* Work request
Return all lines from the listing below in which "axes" appears.

(Data excerpt)

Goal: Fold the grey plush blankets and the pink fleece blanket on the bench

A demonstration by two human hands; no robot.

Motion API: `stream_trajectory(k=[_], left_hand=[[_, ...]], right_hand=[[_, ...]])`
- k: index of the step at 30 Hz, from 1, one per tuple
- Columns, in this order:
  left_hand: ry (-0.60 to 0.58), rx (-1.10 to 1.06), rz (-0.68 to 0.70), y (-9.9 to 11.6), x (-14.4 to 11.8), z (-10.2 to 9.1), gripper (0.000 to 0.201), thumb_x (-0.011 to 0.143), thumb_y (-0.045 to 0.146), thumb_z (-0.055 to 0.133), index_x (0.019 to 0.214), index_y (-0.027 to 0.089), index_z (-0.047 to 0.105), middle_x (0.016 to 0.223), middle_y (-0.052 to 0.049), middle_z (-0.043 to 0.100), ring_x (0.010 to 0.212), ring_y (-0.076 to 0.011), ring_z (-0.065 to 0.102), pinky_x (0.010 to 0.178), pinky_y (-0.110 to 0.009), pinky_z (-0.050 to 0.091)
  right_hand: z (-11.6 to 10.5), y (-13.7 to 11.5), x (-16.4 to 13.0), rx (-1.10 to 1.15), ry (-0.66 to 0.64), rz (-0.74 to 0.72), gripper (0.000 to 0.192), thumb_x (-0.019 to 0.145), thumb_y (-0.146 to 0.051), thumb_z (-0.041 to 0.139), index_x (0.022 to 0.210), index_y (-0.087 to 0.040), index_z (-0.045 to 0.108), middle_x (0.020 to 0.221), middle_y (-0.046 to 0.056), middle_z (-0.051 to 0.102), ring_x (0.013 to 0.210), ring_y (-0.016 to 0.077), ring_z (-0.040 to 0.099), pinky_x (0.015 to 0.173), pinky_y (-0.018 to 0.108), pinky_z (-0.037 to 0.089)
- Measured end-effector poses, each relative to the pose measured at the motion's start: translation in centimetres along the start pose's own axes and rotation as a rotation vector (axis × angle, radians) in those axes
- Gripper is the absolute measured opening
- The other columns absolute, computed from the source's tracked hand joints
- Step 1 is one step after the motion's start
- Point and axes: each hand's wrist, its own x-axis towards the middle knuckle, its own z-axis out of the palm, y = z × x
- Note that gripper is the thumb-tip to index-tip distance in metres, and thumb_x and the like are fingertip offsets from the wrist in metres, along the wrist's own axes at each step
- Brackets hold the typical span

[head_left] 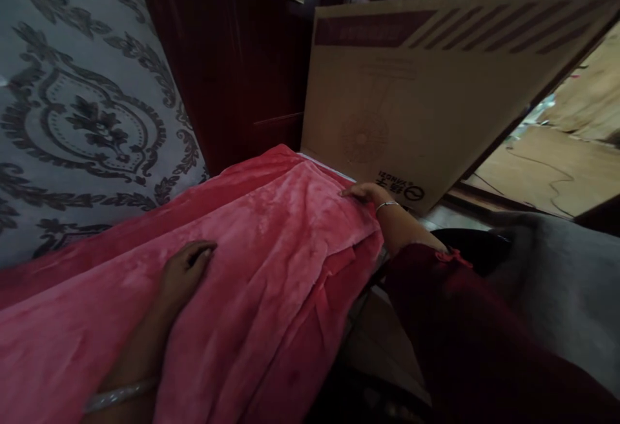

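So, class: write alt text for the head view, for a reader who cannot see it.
Two hands press on a pink blanket: the left hand flat mid-cloth, the right hand at its far edge beside a leaning cardboard box. Patterned grey wallpaper fills the left.

We cannot see what lies under the pink cloth (271, 269) beneath our left hand (186, 272). Beyond our right hand (365, 192), the box (426, 94) runs off the right edge, its print too faint to read.
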Motion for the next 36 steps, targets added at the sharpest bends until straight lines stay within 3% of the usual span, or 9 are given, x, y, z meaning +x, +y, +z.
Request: stream_trajectory(k=[5, 8, 13, 17, 21, 25, 28, 31, 36], left_hand=[[0.003, 0.016, 0.003, 0.2, 0.3, -0.1, 0.038, 0.079, 0.049, 0.047, 0.091, 0.023, 0.072, 0.103, -0.006, 0.077, 0.099, -0.0257, 0.07, 0.092, -0.037, 0.057], [-0.007, 0.009, -0.004, 0.3, 0.3, -0.2, 0.04, 0.078, 0.05, 0.047, 0.091, 0.022, 0.073, 0.102, -0.007, 0.077, 0.098, -0.0264, 0.071, 0.091, -0.038, 0.057], [0.014, -0.009, 0.034, 0.2, 0.3, -0.4, 0.037, 0.078, 0.047, 0.049, 0.09, 0.023, 0.073, 0.102, -0.007, 0.078, 0.096, -0.0255, 0.071, 0.091, -0.037, 0.057], [0.027, -0.031, 0.035, 0.2, 0.3, -0.4, 0.037, 0.077, 0.048, 0.049, 0.088, 0.023, 0.074, 0.1, -0.006, 0.078, 0.095, -0.0251, 0.071, 0.089, -0.036, 0.057], [0.027, -0.036, 0.047, 0.0, 0.4, -0.3, 0.038, 0.076, 0.049, 0.047, 0.087, 0.023, 0.074, 0.099, -0.007, 0.078, 0.094, -0.0254, 0.071, 0.09, -0.037, 0.057], [0.028, -0.027, 0.036, -0.3, 0.5, 0.0, 0.039, 0.076, 0.048, 0.047, 0.089, 0.022, 0.073, 0.1, -0.007, 0.078, 0.095, -0.0257, 0.071, 0.092, -0.038, 0.057], [0.023, -0.02, 0.03, -0.2, 0.5, -0.1, 0.039, 0.076, 0.048, 0.047, 0.089, 0.022, 0.073, 0.1, -0.008, 0.078, 0.096, -0.0263, 0.071, 0.091, -0.039, 0.057], [0.006, -0.005, 0.024, 0.1, 0.5, -0.3, 0.039, 0.076, 0.047, 0.047, 0.09, 0.022, 0.073, 0.1, -0.007, 0.078, 0.096, -0.0268, 0.071, 0.09, -0.039, 0.057], [-0.006, 0.002, 0.02, 0.2, 0.4, -0.5, 0.04, 0.078, 0.048, 0.047, 0.092, 0.022, 0.074, 0.103, -0.007, 0.077, 0.098, -0.0263, 0.071, 0.091, -0.037, 0.057]], right_hand=[[-1.5, -2.3, -3.3, -0.008, -0.055, 0.102, 0.023, 0.066, -0.031, 0.086, 0.073, -0.017, 0.069, 0.056, 0.005, 0.062, 0.068, 0.0261, 0.064, 0.06, 0.036, 0.054], [-1.2, -6.3, -4.4, 0.057, -0.061, -0.007, 0.018, 0.075, -0.029, 0.08, 0.079, -0.015, 0.069, 0.067, 0.007, 0.067, 0.077, 0.0251, 0.066, 0.066, 0.033, 0.055], [0.5, -11.7, -6.1, 0.316, -0.225, -0.314, 0.024, 0.091, -0.03, 0.066, 0.11, -0.017, 0.064, 0.091, 0.008, 0.072, 0.082, 0.0168, 0.067, 0.078, 0.031, 0.057], [1.1, -8.5, -8.0, 0.196, -0.004, -0.155, 0.005, 0.089, -0.021, 0.063, 0.088, -0.016, 0.064, 0.067, 0.002, 0.065, 0.061, 0.013, 0.06, 0.066, 0.026, 0.054], [1.0, -1.7, -9.6, 0.076, 0.092, -0.01, 0.025, 0.084, -0.022, 0.068, 0.063, -0.018, 0.056, 0.049, -0.002, 0.049, 0.05, 0.0133, 0.051, 0.057, 0.026, 0.049], [1.2, 2.2, -11.1, 0.05, 0.078, 0.024, 0.031, 0.086, -0.032, 0.068, 0.062, -0.02, 0.053, 0.052, -0.003, 0.052, 0.05, 0.0128, 0.051, 0.056, 0.027, 0.048], [2.0, 2.1, -11.7, 0.072, 0.075, -0.054, 0.027, 0.082, -0.038, 0.071, 0.067, -0.021, 0.057, 0.064, 0.001, 0.063, 0.062, 0.0169, 0.061, 0.063, 0.028, 0.053], [2.2, 0.2, -11.4, 0.058, 0.163, -0.155, 0.02, 0.089, -0.04, 0.061, 0.089, -0.02, 0.065, 0.083, 0.004, 0.071, 0.079, 0.0192, 0.067, 0.073, 0.029, 0.055], [-0.9, -2.5, -9.6, -0.128, 0.432, -0.178, 0.029, 0.094, -0.03, 0.053, 0.12, -0.021, 0.064, 0.122, 0.009, 0.068, 0.116, 0.0238, 0.06, 0.097, 0.032, 0.048]])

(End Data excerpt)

* Written answer
- Measured end-effector poses, each relative to the pose measured at the motion's start: translation in centimetres along the start pose's own axes and rotation as a rotation vector (axis × angle, radians) in those axes
- Point and axes: each hand's wrist, its own x-axis towards the middle knuckle, its own z-axis out of the palm, y = z × x
- Note that gripper is the thumb-tip to index-tip distance in metres, and thumb_x and the like are fingertip offsets from the wrist in metres, along the wrist's own axes at each step

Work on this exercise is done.